Com informações da New Scientist - 12/05/2023
Ânyons
Uma partícula misteriosa e há muito procurada por ser capaz de se lembrar do seu passado, acaba de ser criada usando dois computadores quânticos diferentes.
A partícula, chamada ânyon, pode melhorar o desempenho dos computadores quânticos no futuro porque ela é perfeitamente adequada para armazenar dados: Um tipo específico de ânyon é diferente de qualquer outra partícula que conhecemos porque mantém uma espécie de registro de onde esteve (não confundir com um ânion, que é um íon com carga negativa).
Nas partículas comuns do mundo 3D, se você trocar duas delas de lugar - como um elétron por outro elétron, ou um fóton por outro fóton - ninguém conseguirá descobrir a troca porque nada nas partículas indicará que elas tenham sido trocadas.
Mas, na década de 1970, os físicos perceberam que não é bem assim quando se trata de quasipartículas que só podem existir em um mundo 2D - esses são os ânyons. Quasipartículas, como o nome sugere, não são partículas verdadeiras, mas sim vibrações coletivas que se comportam como se fossem partículas. Logo, não existem ânyons livres na natureza, mas os físicos acreditam ser possível encontrá-los em determinados materiais.
Ao contrário das partículas, a permutação de quaisquer ânyons os altera fundamentalmente, com o número de permutações influenciando a maneira como eles vibram.
Partícula com memória
Os ânyons são geralmente classificados como abelianos ou não-abelianos - o sim ou não abeliano refere-se às estatísticas das quasipartículas: ânyons abelianos obedecem estatísticas comutativas, enquanto ânyons não-abelianos não. De fato, seu nome vem de "any", qualquer em inglês, uma referência a qualquer estatística, e "on" é o sufixo normalmente adicionado ao nome das partículas.
Os ânyons não-abelianos carregam uma memória da ordem em que foram trocados, assim como um pedaço de corda trançada retém a ordem em que seus fios foram tecidos. Mas, enquanto os fios de uma corda interagem fisicamente, ânyons interagem através do fenômeno quântico do entrelaçamento, onde as propriedades das partículas estão inextricavelmente ligadas qualquer que seja a distância que as separe.
Essa memória inerente e a natureza quântica das quasipartículas tornam os ânyons não-abelianos candidatos ideais para fazer computação quântica porque tornaria tudo menos propenso a erros, o que é o grande gargalo da computação quântica atual.

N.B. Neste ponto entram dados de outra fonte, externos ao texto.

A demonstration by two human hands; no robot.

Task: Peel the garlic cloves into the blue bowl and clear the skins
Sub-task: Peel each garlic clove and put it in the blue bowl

Só que, até hoje, essas quasipartículas só existiam na teoria - ninguém nunca havia conseguido encontrar experimentalmente um ânyon não-abeliano.
Agora, duas equipes afirmam ter finalmente conseguido este feito - ambas usando computadores quânticos.
Ânyon simulado
Trond Andersen e colegas do Google usaram o computador quântico da empresa, que usa qubits supercondutores, enquanto Mohsin Iqbal e colegas das universidades Caltech e Harvard (EUA) e da empresa de computação quântica Quantinuum (Alemanha) usaram seu próprio processador quântico, chamado H2, que usa como qubits íons dos elementos químicos itérbio e bário, presos por campos magnéticos e lasers.
Iqbal e seus colegas entrelaçaram seus qubits iônicos em uma formação chamada rede kagome, um padrão de estrelas entrelaçadas comum nas tradicionais cestas japonesas (kagome em japonês significa padrão de buracos).
Isso deu aos qubits propriedades mecânicas quânticas idênticas às previstas para os ânyons. Com isto, ajustando as interações entre os qubits de uma maneira equivalente a mover os ânyons, os pesquisadores conseguiram testar e confirmar as mudanças nas propriedades dos ânyons dependentes de sua permutação. Eles haviam criados ânyons não-abelianos sintéticos, representados não por vibrações em um material, mas pelos qubits iônicos.
O experimento da equipe do Google foi similar, permitindo observar que, quando dois ânyons foram trocados, isso gerou uma mudança mensurável no estado quântico do sistema, fornecendo a assinatura dos ânyons não-abelianos.
Além de testar a utilidade dessas quasipartículas para a computação quântica, a possibilidade de manipular ânyons usando um processador quântico é particularmente útil para que os físicos possam entender melhor esse estado exótico da matéria.
Contudo, nem toda a comunidade física está convencida da comprovação experimental dos ânyons não-abelianos. Para alguns, um simulador quântico é a ferramenta ideal para demonstrações como essa, enquanto outros argumentam que uma simulação não é a coisa real e, portanto, podem faltar propriedades nos ânyons artificiais criados pelas equipes que poderiam estar presentes no ânyons reais.